What to work on: Repeat exactly, please, the opening lines of the data below, through and including the line where "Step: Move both" sits.

Data section:
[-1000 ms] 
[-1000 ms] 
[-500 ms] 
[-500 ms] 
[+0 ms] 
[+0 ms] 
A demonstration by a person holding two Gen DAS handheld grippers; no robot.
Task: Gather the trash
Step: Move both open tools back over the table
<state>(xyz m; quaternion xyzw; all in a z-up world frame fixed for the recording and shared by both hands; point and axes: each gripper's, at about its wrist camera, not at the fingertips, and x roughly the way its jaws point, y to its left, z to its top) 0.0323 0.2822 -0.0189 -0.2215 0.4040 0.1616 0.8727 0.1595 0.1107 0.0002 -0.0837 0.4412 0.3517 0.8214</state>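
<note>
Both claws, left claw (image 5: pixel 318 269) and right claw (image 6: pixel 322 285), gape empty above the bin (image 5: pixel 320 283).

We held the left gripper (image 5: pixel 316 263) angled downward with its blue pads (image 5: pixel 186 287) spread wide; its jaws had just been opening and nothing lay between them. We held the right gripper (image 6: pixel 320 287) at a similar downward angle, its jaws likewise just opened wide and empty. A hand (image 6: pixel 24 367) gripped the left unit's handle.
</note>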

Worked solution:
[-1000 ms] 
[-1000 ms] 
[-500 ms] 
[-500 ms] 
[+0 ms] 
[+0 ms] 
A demonstration by a person holding two Gen DAS handheld grippers; no robot.
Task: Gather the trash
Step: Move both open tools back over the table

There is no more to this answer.